Naturgy falls more than 7% on the stock market and adjusts to the price of the placement of 5.5% of its capital.

Naturgy shares fell more than 7% on the stock market on Tuesday after the company listed 5.5% of its share capital, falling back to the same price at which the transaction was closed.
Specifically, the shares of the energy company chaired by Francisco Reynés closed the session with a 7.17% drop, standing at 25.9 euros per share .
Yesterday, the company launched an accelerated placement of 2% of its capital and a bilateral sale of another 3.5% to an international financial institution, thereby returning 5.5% of its share capital to the market.
Both transactions were carried out at a price of 25.9 euros per share , representing a 7% discount compared to the closing price of the group's shares on Monday's stock exchange (27.9 euros per share).
This price of €25.9 per share is equivalent to the same price at which the partial takeover bid for treasury shares was carried out, at €26.5 per share, after deducting the first interim dividend for 2025 of €0.60 per share paid by Naturgy on July 30.
The total amount of the 53.4 million shares from the accelerated placement and additional bilateral sale amounts to approximately €1.383 billion . This transaction allows the company to fulfill its commitment to increase its free float to 15.1% and improve the liquidity of its shares, following the self-tender offer completed by the energy company last June.

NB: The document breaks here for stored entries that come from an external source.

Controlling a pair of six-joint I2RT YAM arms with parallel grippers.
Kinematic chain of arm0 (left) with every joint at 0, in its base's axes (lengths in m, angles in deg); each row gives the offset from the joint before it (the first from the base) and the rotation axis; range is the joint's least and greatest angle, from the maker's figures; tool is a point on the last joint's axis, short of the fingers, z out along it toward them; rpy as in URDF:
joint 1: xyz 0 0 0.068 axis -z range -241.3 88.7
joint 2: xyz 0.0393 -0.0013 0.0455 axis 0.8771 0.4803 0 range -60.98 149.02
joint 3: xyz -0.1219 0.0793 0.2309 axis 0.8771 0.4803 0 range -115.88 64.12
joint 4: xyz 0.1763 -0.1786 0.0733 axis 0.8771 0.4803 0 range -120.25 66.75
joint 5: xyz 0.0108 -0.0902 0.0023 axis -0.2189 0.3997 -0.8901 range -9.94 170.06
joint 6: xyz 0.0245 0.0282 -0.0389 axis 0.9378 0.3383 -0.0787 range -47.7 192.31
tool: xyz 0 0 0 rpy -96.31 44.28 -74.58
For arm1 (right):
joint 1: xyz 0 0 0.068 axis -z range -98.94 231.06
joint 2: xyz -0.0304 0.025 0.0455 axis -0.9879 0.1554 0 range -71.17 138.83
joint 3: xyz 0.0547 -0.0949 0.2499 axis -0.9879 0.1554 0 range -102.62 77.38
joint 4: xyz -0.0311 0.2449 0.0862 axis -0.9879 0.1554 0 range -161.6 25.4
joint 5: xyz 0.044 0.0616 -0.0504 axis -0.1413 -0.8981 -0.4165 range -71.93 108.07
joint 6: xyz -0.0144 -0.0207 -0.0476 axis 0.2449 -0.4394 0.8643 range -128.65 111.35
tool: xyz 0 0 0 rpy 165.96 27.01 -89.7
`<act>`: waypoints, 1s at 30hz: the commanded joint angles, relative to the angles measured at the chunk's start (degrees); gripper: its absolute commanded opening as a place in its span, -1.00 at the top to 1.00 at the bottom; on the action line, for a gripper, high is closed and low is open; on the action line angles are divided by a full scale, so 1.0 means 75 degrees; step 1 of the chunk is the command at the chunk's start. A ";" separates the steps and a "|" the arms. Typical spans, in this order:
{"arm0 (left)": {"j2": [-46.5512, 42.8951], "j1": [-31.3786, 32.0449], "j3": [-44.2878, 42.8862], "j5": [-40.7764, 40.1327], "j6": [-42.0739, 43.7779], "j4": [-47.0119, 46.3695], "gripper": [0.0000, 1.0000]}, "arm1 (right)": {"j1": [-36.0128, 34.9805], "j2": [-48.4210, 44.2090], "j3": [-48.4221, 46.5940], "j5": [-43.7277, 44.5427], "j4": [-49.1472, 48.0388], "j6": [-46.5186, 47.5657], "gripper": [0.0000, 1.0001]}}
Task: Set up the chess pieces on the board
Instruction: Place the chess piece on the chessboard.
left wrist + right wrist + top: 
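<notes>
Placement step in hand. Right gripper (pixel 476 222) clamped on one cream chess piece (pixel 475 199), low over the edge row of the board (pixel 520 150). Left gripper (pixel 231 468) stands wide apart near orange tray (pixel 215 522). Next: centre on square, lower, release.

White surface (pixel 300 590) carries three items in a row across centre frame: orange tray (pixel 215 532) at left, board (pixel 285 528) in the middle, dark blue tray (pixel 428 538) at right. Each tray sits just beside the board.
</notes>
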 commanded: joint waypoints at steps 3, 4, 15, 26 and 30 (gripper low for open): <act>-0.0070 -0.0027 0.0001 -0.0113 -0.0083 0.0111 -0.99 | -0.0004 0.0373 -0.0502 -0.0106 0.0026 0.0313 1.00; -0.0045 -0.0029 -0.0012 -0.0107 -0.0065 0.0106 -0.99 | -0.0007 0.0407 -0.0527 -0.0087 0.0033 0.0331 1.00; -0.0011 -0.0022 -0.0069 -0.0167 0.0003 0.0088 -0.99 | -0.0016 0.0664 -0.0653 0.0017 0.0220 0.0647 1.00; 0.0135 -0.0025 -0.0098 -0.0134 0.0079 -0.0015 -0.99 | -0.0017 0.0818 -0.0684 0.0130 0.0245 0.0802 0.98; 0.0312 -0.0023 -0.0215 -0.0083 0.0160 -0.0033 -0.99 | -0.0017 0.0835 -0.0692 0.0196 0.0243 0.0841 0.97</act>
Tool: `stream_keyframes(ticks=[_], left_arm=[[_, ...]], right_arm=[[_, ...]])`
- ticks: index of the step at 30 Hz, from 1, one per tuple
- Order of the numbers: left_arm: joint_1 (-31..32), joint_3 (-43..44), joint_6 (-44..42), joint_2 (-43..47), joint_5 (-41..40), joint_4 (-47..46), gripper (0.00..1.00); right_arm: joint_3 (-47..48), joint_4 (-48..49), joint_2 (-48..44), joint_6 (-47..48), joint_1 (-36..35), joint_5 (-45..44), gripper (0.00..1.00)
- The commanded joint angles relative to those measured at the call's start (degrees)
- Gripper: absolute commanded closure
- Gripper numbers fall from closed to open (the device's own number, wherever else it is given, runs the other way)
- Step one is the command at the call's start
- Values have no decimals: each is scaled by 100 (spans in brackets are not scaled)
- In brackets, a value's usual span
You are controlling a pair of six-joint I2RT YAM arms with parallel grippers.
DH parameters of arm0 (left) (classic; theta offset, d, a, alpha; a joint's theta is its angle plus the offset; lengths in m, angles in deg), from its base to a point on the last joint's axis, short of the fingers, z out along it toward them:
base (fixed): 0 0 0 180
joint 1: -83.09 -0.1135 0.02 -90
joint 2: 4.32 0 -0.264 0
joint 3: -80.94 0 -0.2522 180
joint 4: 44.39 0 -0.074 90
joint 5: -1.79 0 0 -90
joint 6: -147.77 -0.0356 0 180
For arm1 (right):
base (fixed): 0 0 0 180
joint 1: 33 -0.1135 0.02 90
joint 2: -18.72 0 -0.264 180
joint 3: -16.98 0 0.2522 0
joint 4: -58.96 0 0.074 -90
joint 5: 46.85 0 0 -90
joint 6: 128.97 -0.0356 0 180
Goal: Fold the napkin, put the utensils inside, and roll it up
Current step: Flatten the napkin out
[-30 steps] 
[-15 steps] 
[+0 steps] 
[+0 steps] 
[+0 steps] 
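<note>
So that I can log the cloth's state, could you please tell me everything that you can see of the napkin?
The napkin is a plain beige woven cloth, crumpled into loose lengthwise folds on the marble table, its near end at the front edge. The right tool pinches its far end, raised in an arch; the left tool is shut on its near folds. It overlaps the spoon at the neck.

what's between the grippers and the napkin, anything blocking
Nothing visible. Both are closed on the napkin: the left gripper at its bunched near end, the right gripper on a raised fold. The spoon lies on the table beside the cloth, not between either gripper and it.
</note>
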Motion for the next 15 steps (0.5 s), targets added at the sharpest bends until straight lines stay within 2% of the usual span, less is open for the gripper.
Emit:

On the one hand, an accelerated placement of approximately 19.3 million treasury shares, equivalent to 2% of the capital , has been carried out, with oversubscription exceeding three times the volume offered and an amount of approximately 500 million euros.
On the other hand, an additional bilateral sale of up to 3.5% of the capital (34.1 million shares) to an international financial institution has been executed, complemented by a financial swap agreement ('total return swap'), for a total amount of 883.2 million euros, through which Naturgy maintains "a certain economic exposure to said shares, which will be progressively reduced as the international financial institution carries out the sale of those shares to the market starting in October," the energy company explained.
The two transactions thus aimed to return to the market a portion of the shares acquired by Naturgy through the company's voluntary and partial takeover bid (OPA) for its own shares, thereby increasing its free float and promoting its inclusion in the major stock market indices, especially those of the MSCI family.
Following the execution of both transactions, the company's free float will stand at approximately 15.1% of its share capital , the "key" threshold, the company stressed, for aspiring to Naturgy's reinstatement in the main international stock market indices, especially those of the MSCI family, in the next review scheduled for November.
The energy company believes this transaction reflects its "firm commitment" to fulfill its commitments to the market and its current and future shareholders , while strengthening the visibility and liquidity of its shares.
As is standard practice in this type of transaction, the company has agreed to a 60-day lock-up commitment on the remaining treasury shares and the exposure under the total return swap.
Following both processes, Naturgy has announced that it will retain treasury shares representing approximately 4.5% of the company's share capital .
Last June, Naturgy successfully completed an offer for up to 88 million of its own shares , representing 9.08% of its share capital, with a consideration of €26.50 per share, resulting in a total consideration of €2.332 billion. Criteria, the holding company of La Caixa, GIP, CVC/Rioja, and IFM sold a total of 8.7% of Naturgy's capital in the offer. Following the takeover bid, the energy company's treasury stock stood at 10%.
In a press conference, Naturgy's CEO, Francisco Reynés, stated last February that the objective of the offering was to achieve a 15% free float, allowing the group to return to the MSCI indices.
Reynés estimated that by surpassing this 15% free float, the energy company would achieve the "important objective" of returning to the major stock market indices, especially those of the MSCI family, "returning the purchased shares to the market, with flexibility and without a set timeline."